I hunt old-town urban demo's with a "relic" mindset . Ie.: dig all above iron. However, I have encountered some that did require a bit more cherry-picking, because like ..... if they were filled with tabs and foil or whatever (to keep from going crazy, I had to pick my priorities).
An example of this: they tore down the grandstands of our local rodeo grounds in the mid 1990s. These were built in the 1920s, and underneath them, had been hard-pan ground terra-firma. You can imagine the coin bonanza it was when they starting dozing around the ground beneath these bleachers (all those years of people fiddling with their coins in the slatted seating above, to buy sodas and hot-dogs all those years from the roving concessioners). But you can also imagine the sea of tabs as all those beer and soda drinking attendees had merely stuck all their trash through the open slatted seating too! (they clean out all the standing trash after each event from below, but all the ocean of smaller tabs and stuff was still there).
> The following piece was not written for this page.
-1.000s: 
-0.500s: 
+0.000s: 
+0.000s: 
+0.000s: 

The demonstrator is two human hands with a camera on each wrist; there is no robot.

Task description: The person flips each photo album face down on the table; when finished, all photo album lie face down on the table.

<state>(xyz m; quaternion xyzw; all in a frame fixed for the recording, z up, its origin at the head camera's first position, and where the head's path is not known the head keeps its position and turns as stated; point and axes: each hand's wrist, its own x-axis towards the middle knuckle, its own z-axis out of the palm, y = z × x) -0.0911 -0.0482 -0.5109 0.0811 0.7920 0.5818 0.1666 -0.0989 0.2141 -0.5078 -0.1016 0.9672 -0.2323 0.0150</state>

If we had thought we were gonna be heros and get nickels in that sea of tabs and foil would have been fool-hearty indeed! The places was slated to be filled with fill-dirt in a matter of days, so we had to make haste and get all the silver, wheaties, etc... A person would have gone mad if he hadn't cherry picked in a situation like that. So it all just depends on the type site.
If you're dealing with sites where all the surface newer stuff has been scraped off, or if you simply have time to strip-mine, then sure, dig all except iron.